Today, every industry is focused on attracting and retaining employees, but property management companies have reason to be more concerned than others. According to the National Apartment Association, the overall average employee turnover rate for property management staff is 33 percent, much higher than the average national rate of 22 percent.

Leading property managers offer these guidelines for motivating and retaining employees.

1. Communicate With Employees Regularly

More than anything, employees want to feel valued in the workplace. Therefore, it’s vital for employers to listen to staff members to identify what drives each of them. It may be salary and benefits, growth opportunities, recognition for achievements, or a satisfying company culture. 

“You never want your people to feel like what they are hearing from the executive team is lip service,” said David Deitz, founder & president of Birchstone Residential. “As such, we regularly have conversations with team members about what they are feeling and thinking.”

Engaging employees in conversations about what they expect from their positions and what they are looking for in the company will help make employees comfortable to voice their concerns and opinions. Further, an environment that prioritizes, where leadership acknowledges when changes need to be made, will encourage employees to make constructive suggestions and offer new ideas. You can have these conversations through weekly team meetings, one-on-one chats, or even anonymous surveys.

Take the time to get to know each of your employees and what they bring to their teams.

2. Take Interest in Their Growth

Situated in Woodland Hills, Calif., Alura apartments offer stainless steel appliances, wood-style flooring, in-unit washer/dryers and fireplaces. Image courtesy of Decron Properties

When managers show interest in an employee’s career path, they demonstrate a desire for them to succeed personally and professionally. If employees have a clearer vision towards reaching their goals, they will be more inclined to work hard and stay with the company.

You could try creating challenges for their teams, such as who can close the most leases within a given time frame. Creating a bit of healthy competition will strengthen teamwork and showcase that leadership can provide a fun environment while also reaching goals. The winners can get a bonus, a free lunch or an extra day off during the week.

“Ask yourself if you’re doing everything you can to make people feel valued and that they have a chance to grow and have a voice within the company,” added Deitz. “And if not, cultivate feedback to find out where you’re falling short and aim to address it as quickly as possible.”

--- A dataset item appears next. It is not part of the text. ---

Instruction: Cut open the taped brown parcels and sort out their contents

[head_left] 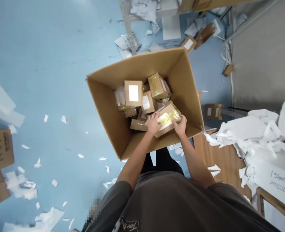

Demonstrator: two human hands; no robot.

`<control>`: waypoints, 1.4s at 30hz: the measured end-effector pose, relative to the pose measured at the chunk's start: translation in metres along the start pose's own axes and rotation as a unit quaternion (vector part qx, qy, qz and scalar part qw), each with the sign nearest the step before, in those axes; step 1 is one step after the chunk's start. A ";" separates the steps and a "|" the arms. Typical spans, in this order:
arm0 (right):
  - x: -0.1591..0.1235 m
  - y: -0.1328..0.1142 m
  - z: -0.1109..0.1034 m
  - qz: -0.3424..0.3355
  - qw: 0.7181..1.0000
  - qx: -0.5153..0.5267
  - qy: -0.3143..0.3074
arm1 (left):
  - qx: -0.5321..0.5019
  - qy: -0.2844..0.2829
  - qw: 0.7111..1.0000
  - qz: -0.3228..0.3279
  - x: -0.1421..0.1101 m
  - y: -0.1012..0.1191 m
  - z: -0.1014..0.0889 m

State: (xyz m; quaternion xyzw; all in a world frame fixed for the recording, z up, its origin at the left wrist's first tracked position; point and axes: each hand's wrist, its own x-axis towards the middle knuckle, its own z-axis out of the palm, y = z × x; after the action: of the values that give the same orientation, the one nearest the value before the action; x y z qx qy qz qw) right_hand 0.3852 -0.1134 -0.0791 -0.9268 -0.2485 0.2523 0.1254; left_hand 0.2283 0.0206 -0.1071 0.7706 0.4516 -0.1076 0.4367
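Observation:
A large open cardboard box [104,119] stands in front of me with several small cardboard boxes inside. Both of my hands reach over its near wall. Between them is a taped small box [169,120] with a white label and yellowish tape, lying tilted. My left hand [154,123] grips its left end, and my right hand [180,125] holds its right end. Left of it lie a small box with a white label [133,93], another labelled box [147,102] and a flat one [138,125]. Beyond it rests a box with yellowish tape [157,86].
Torn white paper scraps [37,163] are scattered over the blue floor [60,74]. A heap of crumpled white paper [251,129] lies to the right, near a grey wall [265,58]. Cardboard boxes [0,149] stand at the far left. A small box [214,111] sits outside on the right.

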 end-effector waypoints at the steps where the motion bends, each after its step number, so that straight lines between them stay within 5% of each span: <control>1: -0.002 0.010 -0.006 0.042 0.999 -0.009 -0.012 | 0.008 -0.030 0.999 0.023 0.009 0.010 0.007; 4: 0.000 0.034 -0.016 0.153 0.982 -0.064 -0.087 | 0.049 -0.141 0.987 0.063 0.035 0.033 0.034; 7: 0.010 0.047 -0.019 0.186 0.964 -0.109 -0.158 | 0.098 -0.197 0.973 0.071 0.051 0.040 0.056; 12: 0.023 0.055 -0.031 0.158 0.974 -0.097 -0.127 | 0.114 -0.205 0.970 0.062 0.054 0.034 0.064; 15: 0.025 0.044 -0.041 0.055 0.988 -0.086 -0.115 | 0.107 -0.196 0.973 0.067 0.044 0.031 0.059; 19: 0.036 -0.004 -0.034 -0.116 0.979 -0.108 -0.128 | 0.064 -0.138 0.986 0.064 0.030 0.017 0.040; 24: 0.062 -0.088 0.005 -0.264 0.937 -0.143 -0.178 | 0.047 -0.021 0.997 -0.049 0.029 -0.030 -0.007; 31: 0.111 -0.177 0.071 -0.395 0.881 -0.160 -0.204 | 0.003 0.096 0.978 -0.187 0.077 -0.106 -0.065; 37: 0.163 -0.236 0.134 -0.457 0.825 -0.256 -0.212 | -0.061 0.115 0.961 -0.242 0.148 -0.130 -0.075; 42: 0.208 -0.261 0.173 -0.495 0.791 -0.281 -0.224 | -0.088 0.145 0.952 -0.257 0.175 -0.139 -0.063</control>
State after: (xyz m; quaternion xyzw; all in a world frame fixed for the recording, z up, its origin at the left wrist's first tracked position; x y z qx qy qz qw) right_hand 0.3459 0.2352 -0.2155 -0.5892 -0.7541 0.2752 -0.0917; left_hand 0.2038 0.2036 -0.2473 0.5945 0.7002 -0.0636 0.3901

3. Improve Training & Development

When working to retain employees, property management firms should revisit their training and development opportunities as well as their performance recognition programs. According to Grace Hill’s 2020 Multifamily Benchmark Report, 70 percent of small organizations offered professional development to employees in order to offset turnover rates, while 64 percent of medium companies did so, followed by 58 percent of large firms.

“Sometimes in this business, you become a community manager because you were the best leasing agent or assistant manager,” said Rula Almquist, managing director of Residential Properties at Decron Properties. “But that doesn’t mean you know how to manage people. It means you know how to do the tasks of your job really well. So putting together leadership training is very important.”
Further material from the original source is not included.